- **About this exercise**
What you return should be each line of the data containing the string "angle".

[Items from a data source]
= = = = = = =

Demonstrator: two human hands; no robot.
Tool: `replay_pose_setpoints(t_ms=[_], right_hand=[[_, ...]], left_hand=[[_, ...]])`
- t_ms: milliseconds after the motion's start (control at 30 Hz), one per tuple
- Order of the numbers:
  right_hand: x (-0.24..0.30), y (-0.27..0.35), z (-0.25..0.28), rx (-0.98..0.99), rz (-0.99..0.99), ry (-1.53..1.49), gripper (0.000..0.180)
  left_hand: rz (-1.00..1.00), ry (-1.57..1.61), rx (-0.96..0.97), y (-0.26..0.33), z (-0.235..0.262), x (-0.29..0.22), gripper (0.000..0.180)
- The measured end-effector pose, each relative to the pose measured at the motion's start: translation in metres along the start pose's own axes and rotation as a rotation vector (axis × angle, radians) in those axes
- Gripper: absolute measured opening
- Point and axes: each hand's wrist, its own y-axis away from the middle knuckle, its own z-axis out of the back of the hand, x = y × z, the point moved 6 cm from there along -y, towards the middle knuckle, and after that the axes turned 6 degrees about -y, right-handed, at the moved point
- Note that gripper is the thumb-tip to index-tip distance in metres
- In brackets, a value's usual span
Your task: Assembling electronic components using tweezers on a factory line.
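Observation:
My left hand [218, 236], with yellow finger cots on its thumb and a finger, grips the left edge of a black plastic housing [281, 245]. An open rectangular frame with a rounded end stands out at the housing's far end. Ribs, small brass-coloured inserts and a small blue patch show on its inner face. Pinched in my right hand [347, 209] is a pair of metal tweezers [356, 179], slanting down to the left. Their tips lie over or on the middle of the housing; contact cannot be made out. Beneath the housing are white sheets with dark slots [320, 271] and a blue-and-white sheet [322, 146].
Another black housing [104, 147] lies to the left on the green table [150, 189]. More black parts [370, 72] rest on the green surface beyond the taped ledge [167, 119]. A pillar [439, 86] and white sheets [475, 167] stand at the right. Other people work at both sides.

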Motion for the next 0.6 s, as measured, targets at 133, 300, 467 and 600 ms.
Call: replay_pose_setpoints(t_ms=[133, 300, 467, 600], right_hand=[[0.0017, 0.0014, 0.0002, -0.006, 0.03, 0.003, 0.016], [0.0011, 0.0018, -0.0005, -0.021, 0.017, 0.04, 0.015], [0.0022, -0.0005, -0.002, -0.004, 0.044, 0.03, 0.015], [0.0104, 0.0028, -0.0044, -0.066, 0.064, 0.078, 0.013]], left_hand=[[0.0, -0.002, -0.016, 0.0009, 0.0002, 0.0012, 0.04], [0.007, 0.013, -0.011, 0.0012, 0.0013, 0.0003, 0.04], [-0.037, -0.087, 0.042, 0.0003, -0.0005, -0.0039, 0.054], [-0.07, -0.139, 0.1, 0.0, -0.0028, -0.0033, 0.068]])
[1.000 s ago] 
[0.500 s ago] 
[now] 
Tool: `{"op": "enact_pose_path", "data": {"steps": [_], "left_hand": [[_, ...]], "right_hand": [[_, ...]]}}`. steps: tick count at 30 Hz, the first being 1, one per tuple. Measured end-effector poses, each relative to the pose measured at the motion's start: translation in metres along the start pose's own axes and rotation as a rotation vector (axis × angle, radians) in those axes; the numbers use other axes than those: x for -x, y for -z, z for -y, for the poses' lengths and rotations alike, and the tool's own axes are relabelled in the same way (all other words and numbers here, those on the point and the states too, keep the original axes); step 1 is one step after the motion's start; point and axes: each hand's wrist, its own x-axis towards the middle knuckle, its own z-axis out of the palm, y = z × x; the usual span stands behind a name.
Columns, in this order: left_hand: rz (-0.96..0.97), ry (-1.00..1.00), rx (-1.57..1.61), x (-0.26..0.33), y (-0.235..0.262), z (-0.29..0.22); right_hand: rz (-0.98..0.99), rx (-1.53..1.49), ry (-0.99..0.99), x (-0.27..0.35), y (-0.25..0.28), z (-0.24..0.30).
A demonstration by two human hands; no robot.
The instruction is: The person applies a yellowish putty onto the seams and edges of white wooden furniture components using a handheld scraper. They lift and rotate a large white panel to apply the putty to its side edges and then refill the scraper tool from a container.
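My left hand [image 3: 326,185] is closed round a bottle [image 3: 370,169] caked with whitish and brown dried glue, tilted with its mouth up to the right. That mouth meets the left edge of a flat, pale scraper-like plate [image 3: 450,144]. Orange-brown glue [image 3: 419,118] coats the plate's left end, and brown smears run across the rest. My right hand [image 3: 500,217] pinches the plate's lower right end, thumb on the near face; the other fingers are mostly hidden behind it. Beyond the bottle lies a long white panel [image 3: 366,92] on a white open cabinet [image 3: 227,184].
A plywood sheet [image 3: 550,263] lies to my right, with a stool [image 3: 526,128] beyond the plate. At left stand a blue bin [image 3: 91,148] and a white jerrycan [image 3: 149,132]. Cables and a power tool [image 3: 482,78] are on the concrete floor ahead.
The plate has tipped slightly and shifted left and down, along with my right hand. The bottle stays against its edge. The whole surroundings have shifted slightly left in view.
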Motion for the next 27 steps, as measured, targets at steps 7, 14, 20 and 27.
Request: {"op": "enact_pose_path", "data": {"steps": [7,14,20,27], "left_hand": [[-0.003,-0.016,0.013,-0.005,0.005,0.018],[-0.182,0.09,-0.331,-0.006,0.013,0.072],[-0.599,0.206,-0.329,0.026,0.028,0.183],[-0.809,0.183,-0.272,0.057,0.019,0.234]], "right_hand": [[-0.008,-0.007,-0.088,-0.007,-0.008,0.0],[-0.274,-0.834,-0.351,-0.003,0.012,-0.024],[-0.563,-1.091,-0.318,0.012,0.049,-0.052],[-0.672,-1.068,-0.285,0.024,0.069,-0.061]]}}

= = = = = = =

- **Solution to the exercise**
- The measured end-effector pose, each relative to the pose measured at the motion's start: translation in metres along the start pose's own axes and rotation as a rotation vector (axis × angle, radians) in those axes
Tool: `{"op": "enact_pose_path", "data": {"steps": [_], "left_hand": [[_, ...]], "right_hand": [[_, ...]]}}`. steps: tick count at 30 Hz, the first being 1, one per tuple. Measured end-effector poses, each relative to the pose measured at the motion's start: translation in metres along the start pose's own axes and rotation as a rotation vector (axis × angle, radians) in those axes; the numbers use other axes than those: x for -x, y for -z, z for -y, for the poses' lengths and rotations alike, and the tool's own axes are relabelled in the same way (all other words and numbers here, those on the point and the states too, keep the original axes); step 1 is one step after the motion's start; point and axes: each hand's wrist, its own x-axis towards the middle knuckle, its own z-axis out of the palm, y = z × x; the usual span stands behind a name.

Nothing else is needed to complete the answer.